> _What you have to do_: Reproduce the lines of the listing exactly, beginning at the top, until the line with "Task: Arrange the" has been reproduced too.

> _Data_:
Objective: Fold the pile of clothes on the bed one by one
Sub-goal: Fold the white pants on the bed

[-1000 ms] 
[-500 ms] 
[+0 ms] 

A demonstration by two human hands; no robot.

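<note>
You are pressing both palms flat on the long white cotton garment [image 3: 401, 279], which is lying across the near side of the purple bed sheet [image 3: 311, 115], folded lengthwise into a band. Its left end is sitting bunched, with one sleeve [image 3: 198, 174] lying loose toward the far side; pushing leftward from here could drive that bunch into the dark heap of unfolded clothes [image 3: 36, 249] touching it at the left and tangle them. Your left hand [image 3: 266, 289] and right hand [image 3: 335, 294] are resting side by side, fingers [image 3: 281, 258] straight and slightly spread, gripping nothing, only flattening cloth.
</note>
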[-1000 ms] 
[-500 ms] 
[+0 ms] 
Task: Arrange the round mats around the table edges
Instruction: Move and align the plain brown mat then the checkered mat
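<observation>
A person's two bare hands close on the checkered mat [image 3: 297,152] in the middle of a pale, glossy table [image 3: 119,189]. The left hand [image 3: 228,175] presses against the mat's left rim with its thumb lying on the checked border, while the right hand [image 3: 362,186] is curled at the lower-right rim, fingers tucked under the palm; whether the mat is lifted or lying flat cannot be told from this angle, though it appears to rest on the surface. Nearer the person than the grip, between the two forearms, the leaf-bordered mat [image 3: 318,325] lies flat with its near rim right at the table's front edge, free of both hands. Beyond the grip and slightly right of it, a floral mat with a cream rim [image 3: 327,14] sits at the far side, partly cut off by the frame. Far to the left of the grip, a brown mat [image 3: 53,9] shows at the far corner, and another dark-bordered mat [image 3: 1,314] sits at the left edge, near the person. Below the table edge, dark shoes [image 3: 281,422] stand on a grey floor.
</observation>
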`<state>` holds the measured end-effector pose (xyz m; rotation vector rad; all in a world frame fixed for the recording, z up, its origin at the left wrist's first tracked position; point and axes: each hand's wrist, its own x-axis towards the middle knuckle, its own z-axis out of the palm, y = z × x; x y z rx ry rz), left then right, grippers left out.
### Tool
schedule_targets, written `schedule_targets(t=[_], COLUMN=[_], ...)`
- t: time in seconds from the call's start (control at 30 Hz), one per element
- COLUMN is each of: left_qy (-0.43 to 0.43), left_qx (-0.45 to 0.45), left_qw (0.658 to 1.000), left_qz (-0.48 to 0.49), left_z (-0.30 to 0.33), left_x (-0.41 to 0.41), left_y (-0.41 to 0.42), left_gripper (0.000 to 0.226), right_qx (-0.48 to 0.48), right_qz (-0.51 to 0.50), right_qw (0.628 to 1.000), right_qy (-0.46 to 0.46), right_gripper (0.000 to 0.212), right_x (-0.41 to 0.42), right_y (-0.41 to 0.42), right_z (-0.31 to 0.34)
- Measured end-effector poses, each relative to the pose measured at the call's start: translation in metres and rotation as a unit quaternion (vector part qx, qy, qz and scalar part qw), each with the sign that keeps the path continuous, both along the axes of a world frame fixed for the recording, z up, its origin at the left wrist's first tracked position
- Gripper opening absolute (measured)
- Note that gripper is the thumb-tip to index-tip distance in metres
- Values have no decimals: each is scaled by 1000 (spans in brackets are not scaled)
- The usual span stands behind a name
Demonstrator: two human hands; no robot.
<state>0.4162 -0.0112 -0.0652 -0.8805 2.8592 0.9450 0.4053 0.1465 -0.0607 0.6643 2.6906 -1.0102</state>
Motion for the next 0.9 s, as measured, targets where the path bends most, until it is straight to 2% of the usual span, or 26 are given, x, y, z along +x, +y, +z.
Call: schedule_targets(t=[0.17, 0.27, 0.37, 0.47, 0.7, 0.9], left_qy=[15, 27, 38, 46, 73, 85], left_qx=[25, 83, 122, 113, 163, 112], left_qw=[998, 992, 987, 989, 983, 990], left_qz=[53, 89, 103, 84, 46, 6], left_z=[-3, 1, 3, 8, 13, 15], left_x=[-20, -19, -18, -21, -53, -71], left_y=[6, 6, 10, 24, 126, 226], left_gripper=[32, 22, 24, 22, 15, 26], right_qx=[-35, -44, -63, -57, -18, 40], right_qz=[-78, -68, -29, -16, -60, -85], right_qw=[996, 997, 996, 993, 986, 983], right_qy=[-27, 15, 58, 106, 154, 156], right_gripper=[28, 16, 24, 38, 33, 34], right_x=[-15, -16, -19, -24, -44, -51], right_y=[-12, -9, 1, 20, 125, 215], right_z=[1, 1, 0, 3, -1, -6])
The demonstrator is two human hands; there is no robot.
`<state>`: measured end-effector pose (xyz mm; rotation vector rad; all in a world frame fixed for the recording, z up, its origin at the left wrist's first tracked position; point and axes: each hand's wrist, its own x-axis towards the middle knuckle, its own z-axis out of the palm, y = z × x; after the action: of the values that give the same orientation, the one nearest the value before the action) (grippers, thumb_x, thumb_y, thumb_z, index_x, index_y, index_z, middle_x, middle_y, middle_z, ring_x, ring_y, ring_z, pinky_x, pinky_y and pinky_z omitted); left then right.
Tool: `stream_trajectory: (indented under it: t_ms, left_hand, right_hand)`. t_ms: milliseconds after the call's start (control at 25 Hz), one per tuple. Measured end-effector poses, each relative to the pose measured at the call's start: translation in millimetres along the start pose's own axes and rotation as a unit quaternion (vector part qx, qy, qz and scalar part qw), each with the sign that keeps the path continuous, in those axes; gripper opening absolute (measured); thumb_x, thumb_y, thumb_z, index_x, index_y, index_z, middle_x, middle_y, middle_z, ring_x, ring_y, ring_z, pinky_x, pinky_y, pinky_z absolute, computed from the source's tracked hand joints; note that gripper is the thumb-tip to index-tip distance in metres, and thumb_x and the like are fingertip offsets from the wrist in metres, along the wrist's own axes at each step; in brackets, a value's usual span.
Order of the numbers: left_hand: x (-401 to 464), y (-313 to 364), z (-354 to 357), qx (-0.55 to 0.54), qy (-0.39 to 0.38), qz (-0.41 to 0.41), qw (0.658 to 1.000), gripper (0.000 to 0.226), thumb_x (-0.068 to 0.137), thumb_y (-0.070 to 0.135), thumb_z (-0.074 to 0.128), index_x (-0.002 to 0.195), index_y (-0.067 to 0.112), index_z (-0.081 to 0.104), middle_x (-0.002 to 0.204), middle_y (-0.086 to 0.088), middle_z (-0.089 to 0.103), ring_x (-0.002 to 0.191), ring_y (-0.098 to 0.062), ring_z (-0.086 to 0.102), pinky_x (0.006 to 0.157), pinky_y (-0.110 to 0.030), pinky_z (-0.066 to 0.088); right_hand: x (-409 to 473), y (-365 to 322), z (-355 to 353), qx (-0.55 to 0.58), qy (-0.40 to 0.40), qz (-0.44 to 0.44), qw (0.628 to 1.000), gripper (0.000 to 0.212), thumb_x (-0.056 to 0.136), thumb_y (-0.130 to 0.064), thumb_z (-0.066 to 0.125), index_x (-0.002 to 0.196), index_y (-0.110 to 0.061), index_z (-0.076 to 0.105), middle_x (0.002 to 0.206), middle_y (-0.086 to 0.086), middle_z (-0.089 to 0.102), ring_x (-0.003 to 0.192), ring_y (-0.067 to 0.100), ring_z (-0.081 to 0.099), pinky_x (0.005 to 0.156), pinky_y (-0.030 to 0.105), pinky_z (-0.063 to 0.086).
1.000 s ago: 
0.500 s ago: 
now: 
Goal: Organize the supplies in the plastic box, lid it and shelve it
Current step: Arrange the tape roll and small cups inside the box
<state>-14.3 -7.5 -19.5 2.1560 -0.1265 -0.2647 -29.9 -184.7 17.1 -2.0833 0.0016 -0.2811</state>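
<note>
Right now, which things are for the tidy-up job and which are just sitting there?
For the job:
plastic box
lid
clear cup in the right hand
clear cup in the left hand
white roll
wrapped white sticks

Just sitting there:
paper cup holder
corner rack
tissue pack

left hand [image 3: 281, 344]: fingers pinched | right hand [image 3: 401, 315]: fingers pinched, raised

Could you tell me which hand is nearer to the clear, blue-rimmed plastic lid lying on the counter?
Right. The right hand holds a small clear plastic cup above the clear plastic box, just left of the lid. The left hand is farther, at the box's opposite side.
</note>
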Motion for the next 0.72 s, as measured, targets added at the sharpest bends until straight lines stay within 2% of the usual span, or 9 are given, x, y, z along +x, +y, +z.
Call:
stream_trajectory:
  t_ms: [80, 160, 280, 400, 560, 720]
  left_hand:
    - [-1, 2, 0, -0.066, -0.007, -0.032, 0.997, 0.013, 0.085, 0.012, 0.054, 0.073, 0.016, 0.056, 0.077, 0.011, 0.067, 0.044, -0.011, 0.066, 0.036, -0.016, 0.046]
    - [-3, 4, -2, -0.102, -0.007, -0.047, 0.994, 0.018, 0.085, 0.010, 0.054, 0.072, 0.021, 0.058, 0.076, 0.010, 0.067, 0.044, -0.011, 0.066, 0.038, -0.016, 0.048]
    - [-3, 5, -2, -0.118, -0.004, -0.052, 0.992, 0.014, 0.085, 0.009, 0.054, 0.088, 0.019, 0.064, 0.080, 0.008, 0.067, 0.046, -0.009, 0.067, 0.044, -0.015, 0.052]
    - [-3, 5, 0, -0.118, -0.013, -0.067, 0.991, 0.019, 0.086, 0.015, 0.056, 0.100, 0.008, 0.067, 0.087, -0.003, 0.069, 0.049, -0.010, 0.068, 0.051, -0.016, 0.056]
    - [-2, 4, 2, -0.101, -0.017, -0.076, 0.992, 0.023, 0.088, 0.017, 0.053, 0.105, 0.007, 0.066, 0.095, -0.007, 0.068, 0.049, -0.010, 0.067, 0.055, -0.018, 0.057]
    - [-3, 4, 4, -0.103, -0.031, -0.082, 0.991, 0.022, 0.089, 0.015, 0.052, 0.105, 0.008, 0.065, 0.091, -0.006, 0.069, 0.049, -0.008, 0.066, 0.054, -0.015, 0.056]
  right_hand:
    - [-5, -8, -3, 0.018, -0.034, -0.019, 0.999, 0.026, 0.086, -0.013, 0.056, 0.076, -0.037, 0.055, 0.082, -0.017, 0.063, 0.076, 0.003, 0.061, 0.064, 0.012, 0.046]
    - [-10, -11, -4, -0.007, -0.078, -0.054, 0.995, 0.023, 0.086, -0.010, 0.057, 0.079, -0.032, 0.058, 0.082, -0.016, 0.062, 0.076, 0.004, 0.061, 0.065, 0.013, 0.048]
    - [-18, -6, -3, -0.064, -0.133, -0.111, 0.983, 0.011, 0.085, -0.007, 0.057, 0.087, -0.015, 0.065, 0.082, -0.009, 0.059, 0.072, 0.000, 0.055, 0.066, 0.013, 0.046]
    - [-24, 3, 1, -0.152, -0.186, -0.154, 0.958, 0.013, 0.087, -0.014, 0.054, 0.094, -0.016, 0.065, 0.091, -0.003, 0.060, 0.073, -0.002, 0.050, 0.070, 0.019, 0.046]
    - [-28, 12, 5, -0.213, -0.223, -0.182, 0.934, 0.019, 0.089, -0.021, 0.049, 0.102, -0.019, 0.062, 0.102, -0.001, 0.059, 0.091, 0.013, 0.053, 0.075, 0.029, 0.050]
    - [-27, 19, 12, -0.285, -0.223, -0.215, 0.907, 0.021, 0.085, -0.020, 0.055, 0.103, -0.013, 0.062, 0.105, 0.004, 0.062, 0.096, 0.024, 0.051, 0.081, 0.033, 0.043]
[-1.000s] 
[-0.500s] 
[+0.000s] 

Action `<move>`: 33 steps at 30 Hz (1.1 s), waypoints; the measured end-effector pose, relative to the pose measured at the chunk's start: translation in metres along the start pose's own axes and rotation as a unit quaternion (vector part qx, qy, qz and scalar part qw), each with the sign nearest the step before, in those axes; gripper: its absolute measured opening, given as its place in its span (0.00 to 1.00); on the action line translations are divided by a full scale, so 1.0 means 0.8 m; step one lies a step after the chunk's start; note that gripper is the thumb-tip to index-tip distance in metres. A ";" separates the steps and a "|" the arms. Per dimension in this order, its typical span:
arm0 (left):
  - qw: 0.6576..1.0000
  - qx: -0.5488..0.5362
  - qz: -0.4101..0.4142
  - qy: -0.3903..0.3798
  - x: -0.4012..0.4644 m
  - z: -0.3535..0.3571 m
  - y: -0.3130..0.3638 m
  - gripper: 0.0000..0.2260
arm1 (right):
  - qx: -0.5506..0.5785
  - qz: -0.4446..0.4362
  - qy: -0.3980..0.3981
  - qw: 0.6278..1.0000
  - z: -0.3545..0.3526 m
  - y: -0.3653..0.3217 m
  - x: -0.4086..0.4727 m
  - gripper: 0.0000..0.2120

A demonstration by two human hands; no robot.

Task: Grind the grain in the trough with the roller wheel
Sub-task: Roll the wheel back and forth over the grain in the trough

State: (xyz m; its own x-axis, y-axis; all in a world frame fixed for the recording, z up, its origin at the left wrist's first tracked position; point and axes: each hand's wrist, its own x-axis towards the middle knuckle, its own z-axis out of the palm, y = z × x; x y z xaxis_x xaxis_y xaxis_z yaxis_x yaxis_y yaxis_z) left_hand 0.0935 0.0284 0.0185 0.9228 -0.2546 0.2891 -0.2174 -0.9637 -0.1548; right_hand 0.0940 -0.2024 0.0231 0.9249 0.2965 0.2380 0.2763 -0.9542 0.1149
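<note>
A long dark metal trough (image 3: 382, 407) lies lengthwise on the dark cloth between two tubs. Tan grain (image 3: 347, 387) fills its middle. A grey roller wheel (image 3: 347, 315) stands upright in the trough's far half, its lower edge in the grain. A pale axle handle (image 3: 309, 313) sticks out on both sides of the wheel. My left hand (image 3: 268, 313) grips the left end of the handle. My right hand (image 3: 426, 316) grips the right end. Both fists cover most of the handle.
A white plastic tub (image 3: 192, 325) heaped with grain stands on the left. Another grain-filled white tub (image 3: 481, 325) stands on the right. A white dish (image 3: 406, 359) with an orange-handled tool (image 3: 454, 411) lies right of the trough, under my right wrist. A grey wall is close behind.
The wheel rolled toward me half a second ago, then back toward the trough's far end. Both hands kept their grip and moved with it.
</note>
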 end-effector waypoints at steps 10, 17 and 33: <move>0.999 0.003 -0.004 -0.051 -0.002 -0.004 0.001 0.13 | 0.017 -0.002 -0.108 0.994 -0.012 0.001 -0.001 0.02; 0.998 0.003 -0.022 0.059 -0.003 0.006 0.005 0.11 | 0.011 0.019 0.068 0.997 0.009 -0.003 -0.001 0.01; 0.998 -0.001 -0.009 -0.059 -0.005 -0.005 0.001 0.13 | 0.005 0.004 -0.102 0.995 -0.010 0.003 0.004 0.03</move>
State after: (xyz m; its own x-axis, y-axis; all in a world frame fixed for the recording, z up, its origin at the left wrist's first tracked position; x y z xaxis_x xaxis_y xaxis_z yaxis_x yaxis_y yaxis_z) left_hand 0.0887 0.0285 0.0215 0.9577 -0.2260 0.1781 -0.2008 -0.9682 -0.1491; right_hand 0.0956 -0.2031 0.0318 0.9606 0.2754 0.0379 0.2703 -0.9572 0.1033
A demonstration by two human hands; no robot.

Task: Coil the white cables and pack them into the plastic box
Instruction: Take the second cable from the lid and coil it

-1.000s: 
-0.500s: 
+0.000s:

> _Answer section_:
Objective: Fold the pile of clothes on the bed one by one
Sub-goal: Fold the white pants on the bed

[-1000 ms] 
[-500 ms] 
[+0 ms] 

A demonstration by two human hands; no robot.

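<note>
You are pressing both palms flat on the long white cotton garment [image 3: 401, 279], which is lying across the near side of the purple bed sheet [image 3: 311, 115], folded lengthwise into a band. Its left end is sitting bunched, with one sleeve [image 3: 198, 174] lying loose toward the far side; pushing leftward from here could drive that bunch into the dark heap of unfolded clothes [image 3: 36, 249] touching it at the left and tangle them. Your left hand [image 3: 266, 289] and right hand [image 3: 335, 294] are resting side by side, fingers [image 3: 281, 258] straight and slightly spread, gripping nothing, only flattening cloth.
</note>
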[-1000 ms] 
[-500 ms] 
[+0 ms] 
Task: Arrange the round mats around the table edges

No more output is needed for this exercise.